>
>
> > On 26 May 2025, at 5:34 pm, Jan Hubicka <[email protected]> wrote:
> >
> > External email: Use caution opening links or attachments
> >
> >
> > Hi,
> > also, please, can you add an testcase? We should have some coverage for
> > auto-fdo specific issues....
> I was looking for this too. AFIK we dont do any testing currently.
> We could
>
> 1. Add gcov files as part of the test. However, This would make updating gcov
> versions difficult.
> 2.We could add execution test that also uses autfdo tools to generate .gcov.
> This would make them slow.
> Also we may not be able to match exact profile values and only see if afdo
> annotations are there.
There is a testuiste coverage, but currently enabled only for Intel
based x86_64 CPUs and I think no-one runs it regularly. To get AutoFDO
into a good shape we definitely need to enable it on more setup and also
start testing/benmarking regularly.
For a long time I had no easy access for CPU with AutoFDO support, but
now I have zen3 based desktop and also use zen5 based box for testing.

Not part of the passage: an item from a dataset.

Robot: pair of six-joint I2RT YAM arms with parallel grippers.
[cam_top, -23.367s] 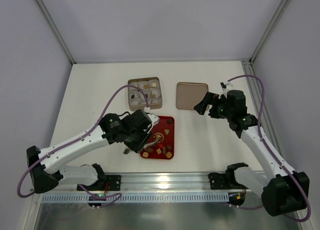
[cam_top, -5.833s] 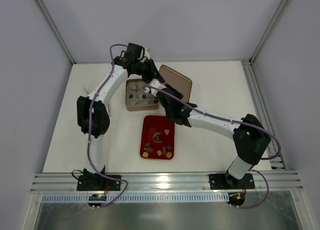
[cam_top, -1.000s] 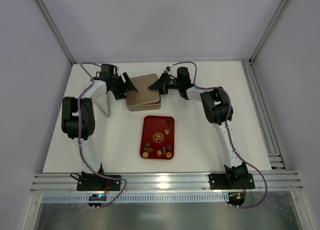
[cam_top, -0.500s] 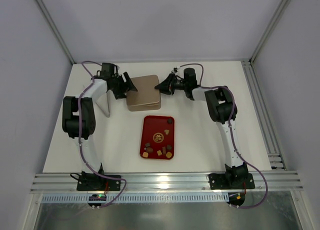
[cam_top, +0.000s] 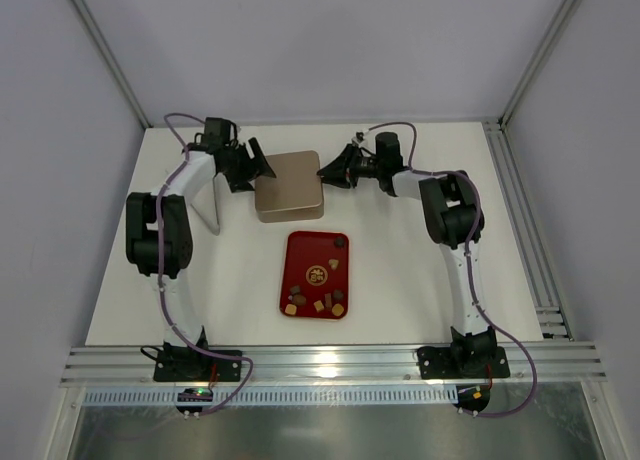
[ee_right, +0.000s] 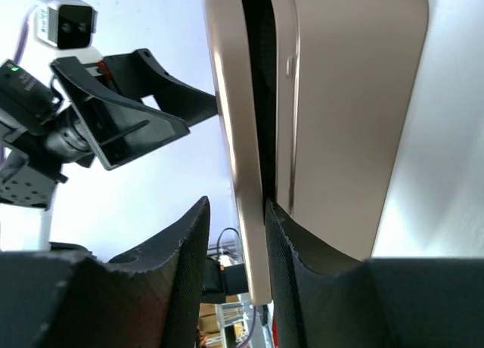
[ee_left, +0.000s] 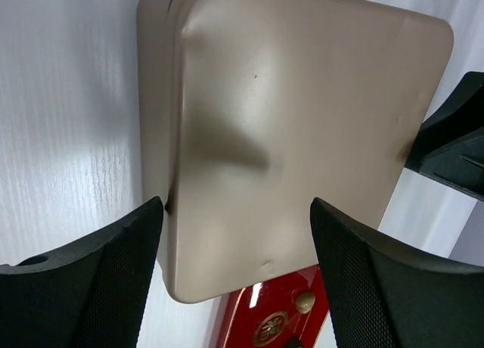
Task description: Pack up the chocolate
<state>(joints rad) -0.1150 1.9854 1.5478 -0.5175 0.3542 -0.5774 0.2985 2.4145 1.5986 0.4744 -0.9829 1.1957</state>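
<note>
lid (cam_top: 288,180): gold, lying on top of the square tin (ee_right: 355,98), out toward 12 o'clock on the tabletop (cam_top: 420,280). In the right wrist view there's a dark gap between the lid's edge and the tin wall on the 3 o'clock side.
left gripper (ee_left: 236,208): at the tin's 9 o'clock side with its fingers spread wide apart. It isn't holding anything, and one fingertip is right up against the tin's edge.
right gripper (ee_right: 236,204): at the tin's 3 o'clock side. Its fingers are close together, one on either side of the lid's edge. Honestly can't tell if it's actually pinching the lid or just sitting around it.
chocolate (cam_top: 318,305): small dark and tan pieces loose on the red tray (cam_top: 305,250). Most are bunched at the tray's 6 o'clock end, and one dark round one is up in its 1 o'clock corner.
red tray: just beside the tin at the tin's 6 o'clock, not touching it. Neither gripper is near it.
</note>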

I think the attached patch makes testuite do the right hting on AMD Zens 3,4
and 5.
I get following failures on Zen5:
FAIL: gcc.dg/tree-prof/indir-call-prof-2.c scan-ipa-dump afdo "Inlining add1/1
into main/4."
FAIL: gcc.dg/tree-prof/indir-call-prof-2.c scan-ipa-dump afdo "Inlining sub1/2
into main/4."
FAIL: gcc.dg/tree-prof/inliner-1.c scan-tree-dump optimized "cold_function ..;"
FAIL: gcc.dg/tree-prof/peel-1.c scan-tree-dump cunroll "Peeled loop ., 1 times"

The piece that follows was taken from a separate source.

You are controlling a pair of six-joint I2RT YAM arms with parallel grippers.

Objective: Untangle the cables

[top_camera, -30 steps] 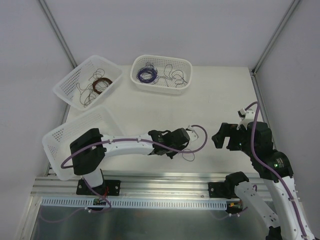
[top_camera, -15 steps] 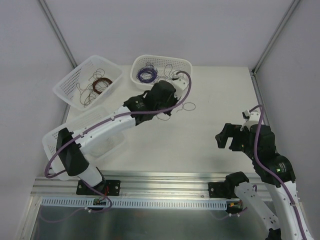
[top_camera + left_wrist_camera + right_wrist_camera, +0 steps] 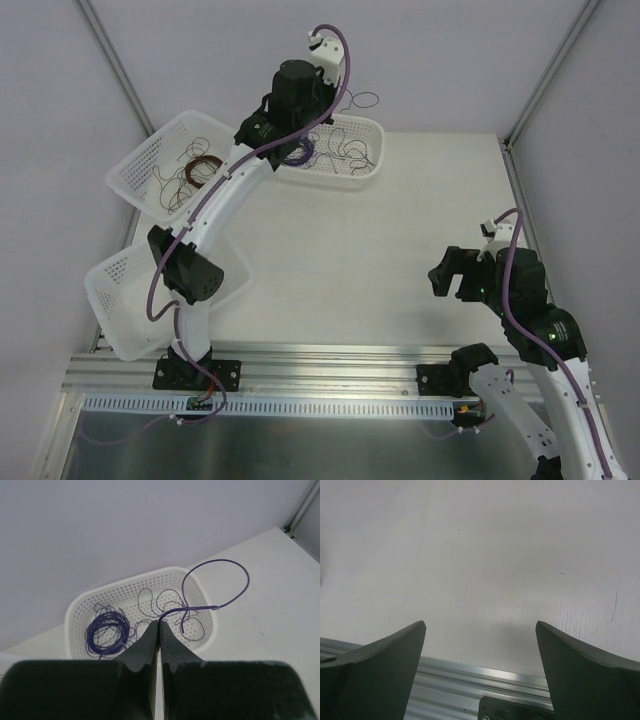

FAIL: gcc.dg/tree-prof/peel-2.c scan-tree-dump cunroll "Peeled loop 2, 1 times"
while on Intel CPU I get:
FAIL: gcc.dg/tree-prof/indir-call-prof-2.c scan-ipa-dump afdo "Inlining add1/1
into main/4."
FAIL: gcc.dg/tree-prof/indir-call-prof-2.c scan-ipa-dump afdo "Inlining sub1/2
into main/4."
FAIL: gcc.dg/tree-prof/indir-call-prof.c scan-tree-dump-not optimized "Invalid
sum"
FAIL: gcc.dg/tree-prof/inliner-1.c scan-tree-dump optimized "cold_function ..;"

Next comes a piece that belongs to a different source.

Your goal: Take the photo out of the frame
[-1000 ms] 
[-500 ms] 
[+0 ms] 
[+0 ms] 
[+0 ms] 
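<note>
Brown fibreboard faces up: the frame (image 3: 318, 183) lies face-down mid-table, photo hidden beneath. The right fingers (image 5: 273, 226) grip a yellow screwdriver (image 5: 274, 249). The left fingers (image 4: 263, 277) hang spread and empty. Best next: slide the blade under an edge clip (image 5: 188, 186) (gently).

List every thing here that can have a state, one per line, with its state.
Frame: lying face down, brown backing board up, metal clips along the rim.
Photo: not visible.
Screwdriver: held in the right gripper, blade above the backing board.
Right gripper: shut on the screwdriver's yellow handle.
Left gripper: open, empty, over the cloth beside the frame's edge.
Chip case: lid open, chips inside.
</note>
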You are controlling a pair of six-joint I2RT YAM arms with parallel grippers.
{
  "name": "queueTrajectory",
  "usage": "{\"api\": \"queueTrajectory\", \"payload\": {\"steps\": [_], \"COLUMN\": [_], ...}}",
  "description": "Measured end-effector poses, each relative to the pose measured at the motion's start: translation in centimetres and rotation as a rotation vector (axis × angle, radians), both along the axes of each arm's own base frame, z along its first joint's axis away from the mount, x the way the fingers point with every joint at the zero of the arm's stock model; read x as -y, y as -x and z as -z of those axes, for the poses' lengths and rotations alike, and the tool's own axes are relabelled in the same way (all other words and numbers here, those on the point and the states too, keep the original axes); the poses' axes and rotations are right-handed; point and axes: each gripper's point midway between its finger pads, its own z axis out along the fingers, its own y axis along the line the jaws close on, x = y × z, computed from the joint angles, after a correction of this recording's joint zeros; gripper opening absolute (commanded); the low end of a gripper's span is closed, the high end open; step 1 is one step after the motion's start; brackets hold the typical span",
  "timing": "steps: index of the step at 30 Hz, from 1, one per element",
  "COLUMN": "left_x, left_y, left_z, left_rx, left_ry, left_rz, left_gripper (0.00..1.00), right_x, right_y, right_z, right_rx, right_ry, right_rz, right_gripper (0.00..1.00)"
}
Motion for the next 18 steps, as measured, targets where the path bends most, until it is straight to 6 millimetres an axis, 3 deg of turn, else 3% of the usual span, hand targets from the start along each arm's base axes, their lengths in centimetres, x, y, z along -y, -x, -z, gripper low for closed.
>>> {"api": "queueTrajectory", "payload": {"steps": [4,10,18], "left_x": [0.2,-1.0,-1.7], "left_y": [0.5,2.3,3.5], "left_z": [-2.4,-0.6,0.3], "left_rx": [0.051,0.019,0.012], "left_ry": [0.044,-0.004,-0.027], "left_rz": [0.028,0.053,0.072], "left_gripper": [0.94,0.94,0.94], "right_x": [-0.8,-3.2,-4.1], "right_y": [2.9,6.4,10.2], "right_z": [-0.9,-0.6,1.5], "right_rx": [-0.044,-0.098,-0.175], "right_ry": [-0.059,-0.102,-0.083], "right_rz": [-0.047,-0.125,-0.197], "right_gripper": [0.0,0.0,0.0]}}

FAIL: gcc.dg/tree-prof/peel-1.c scan-tree-dump cunroll "Peeled loop ., 1 times"
FAIL: gcc.dg/tree-prof/peel-2.c scan-tree-dump cunroll "Peeled loop 2, 1 times"
FAIL: gcc.dg/tree-prof/peel-2.c scan-tree-dump ch2 "Peeled likely exits: likely
decreased number of iterations of loop 1"
FAIL: gcc.dg/tree-prof/peel-2.c scan-tree-dump ch2 "Peeled all exits: decreased
number of iterations of loop 2"
FAIL: gcc.dg/tree-prof/cold_partition_label.c scan-tree-dump-not optimized
"Invalid sum"
I did not dive yet into where the difference scome from.
Andy, does the patch makes sense to you? I simply followed kernel's
auto-fdo instructions for clang and built current git version of
create_gcov. In the past I always had troubles to get create_gcov
working with version of perf distributted by open-suse, but this time it
seems to work even though it complains:
[WARNING:/home/jh/autofdo/third_party/perf_data_converter/src/quipper/perf_reader.cc:1322]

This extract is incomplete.